● Exercise data:
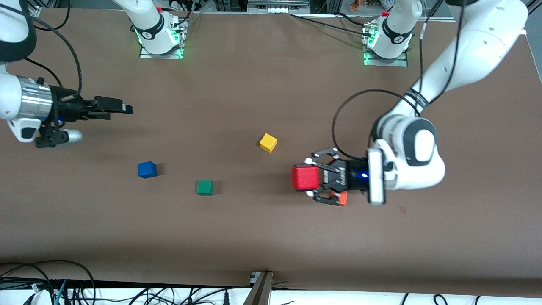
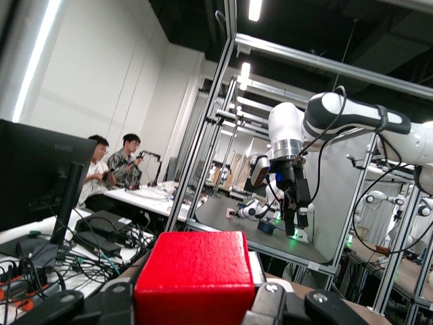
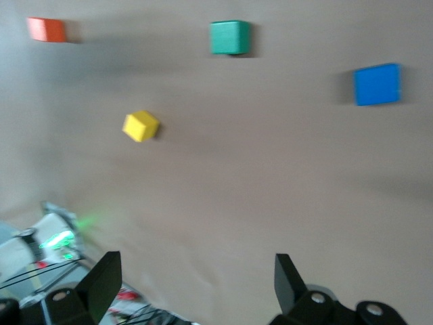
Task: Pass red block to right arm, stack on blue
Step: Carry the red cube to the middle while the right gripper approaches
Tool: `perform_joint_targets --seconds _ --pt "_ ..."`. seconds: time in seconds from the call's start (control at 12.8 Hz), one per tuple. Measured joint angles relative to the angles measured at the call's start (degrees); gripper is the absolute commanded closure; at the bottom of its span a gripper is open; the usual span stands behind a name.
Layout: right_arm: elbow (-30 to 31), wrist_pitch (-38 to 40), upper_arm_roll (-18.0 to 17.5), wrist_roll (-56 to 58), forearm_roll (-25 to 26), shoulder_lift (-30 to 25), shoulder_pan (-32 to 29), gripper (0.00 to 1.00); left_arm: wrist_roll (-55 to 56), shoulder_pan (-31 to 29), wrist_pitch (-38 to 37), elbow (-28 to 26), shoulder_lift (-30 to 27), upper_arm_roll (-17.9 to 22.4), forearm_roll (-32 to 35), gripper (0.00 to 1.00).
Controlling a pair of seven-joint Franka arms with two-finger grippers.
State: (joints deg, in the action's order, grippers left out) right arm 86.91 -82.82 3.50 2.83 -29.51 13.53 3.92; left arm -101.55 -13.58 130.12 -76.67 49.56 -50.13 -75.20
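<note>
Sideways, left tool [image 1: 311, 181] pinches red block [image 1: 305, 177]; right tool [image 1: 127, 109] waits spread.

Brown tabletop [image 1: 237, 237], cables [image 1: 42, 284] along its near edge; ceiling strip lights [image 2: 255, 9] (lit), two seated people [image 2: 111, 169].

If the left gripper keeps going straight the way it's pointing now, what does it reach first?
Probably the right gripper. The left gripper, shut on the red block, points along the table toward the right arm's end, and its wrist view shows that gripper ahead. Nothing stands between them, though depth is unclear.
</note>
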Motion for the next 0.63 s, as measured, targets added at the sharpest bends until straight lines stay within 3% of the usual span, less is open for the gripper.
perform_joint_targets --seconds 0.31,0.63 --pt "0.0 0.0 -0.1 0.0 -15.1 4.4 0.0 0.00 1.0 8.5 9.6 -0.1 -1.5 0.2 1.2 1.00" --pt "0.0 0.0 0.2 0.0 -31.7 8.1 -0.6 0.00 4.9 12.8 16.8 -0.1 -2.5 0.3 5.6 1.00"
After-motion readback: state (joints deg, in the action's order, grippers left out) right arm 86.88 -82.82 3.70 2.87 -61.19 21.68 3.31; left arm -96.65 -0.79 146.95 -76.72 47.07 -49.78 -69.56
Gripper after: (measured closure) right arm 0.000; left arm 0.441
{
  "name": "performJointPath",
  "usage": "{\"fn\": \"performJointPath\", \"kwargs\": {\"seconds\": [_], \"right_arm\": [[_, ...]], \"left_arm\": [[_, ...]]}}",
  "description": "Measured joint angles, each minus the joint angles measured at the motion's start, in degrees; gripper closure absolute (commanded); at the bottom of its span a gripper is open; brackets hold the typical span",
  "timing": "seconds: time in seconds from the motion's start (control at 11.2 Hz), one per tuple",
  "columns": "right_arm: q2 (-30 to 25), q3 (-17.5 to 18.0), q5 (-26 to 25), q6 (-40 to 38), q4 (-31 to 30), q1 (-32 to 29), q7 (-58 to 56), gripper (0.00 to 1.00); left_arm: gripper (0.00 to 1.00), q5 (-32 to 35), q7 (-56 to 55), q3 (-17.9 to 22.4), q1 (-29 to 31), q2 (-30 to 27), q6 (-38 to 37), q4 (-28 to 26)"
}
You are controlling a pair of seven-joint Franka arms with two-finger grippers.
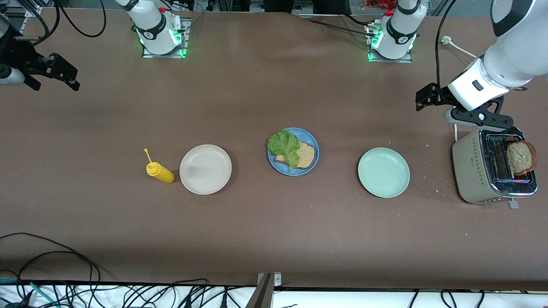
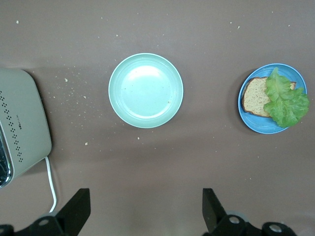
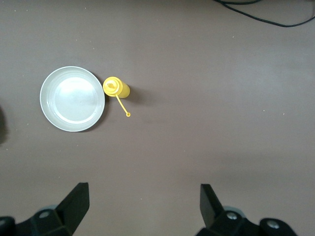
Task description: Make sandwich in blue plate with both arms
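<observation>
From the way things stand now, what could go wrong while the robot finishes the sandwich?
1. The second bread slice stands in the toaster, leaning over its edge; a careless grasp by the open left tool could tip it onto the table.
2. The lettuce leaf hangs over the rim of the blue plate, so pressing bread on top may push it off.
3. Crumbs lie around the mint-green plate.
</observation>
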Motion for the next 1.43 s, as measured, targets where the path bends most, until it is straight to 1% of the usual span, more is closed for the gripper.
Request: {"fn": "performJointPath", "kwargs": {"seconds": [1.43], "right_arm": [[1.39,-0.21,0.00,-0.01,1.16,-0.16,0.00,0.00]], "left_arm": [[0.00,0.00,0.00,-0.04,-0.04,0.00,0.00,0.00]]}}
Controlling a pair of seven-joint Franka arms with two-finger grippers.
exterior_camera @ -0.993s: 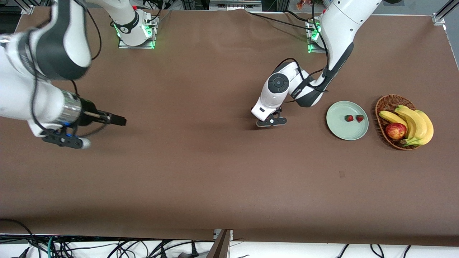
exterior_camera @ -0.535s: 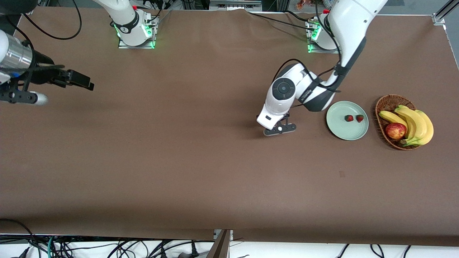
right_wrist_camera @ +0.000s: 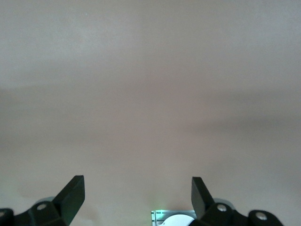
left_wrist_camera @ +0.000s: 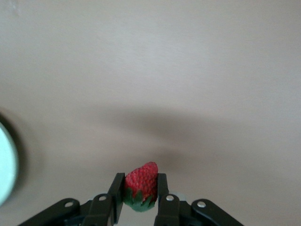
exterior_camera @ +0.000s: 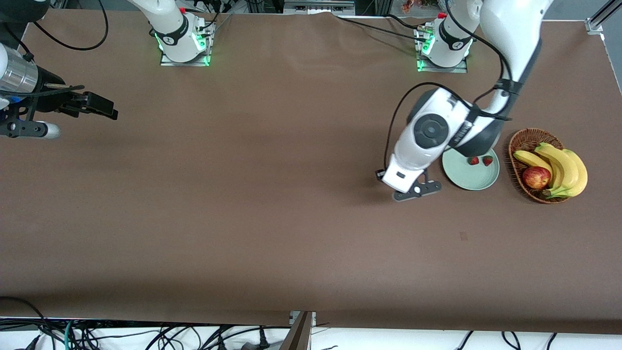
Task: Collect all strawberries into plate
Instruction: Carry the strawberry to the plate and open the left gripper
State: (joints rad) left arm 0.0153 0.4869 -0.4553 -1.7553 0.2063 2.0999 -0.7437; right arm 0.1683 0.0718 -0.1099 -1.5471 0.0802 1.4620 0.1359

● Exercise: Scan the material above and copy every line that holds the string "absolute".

● Output for this exercise:
Tool: `perform_joint_targets --seconds _ --pt "_ ..."`. seconds: time in seconds from the call's start (control at 12.8 Hz), one per tuple. Measured joint angles relative to the angles measured at the call's start (degrees); gripper is the absolute commanded closure; at the bottom of its span a gripper is open; the usual span stands behind a name.
  "description": "Measured joint angles, each minus the joint angles measured at the motion's start, in degrees; gripper closure absolute (commanded); at the bottom of its span a gripper is open; brackets hold the typical span",

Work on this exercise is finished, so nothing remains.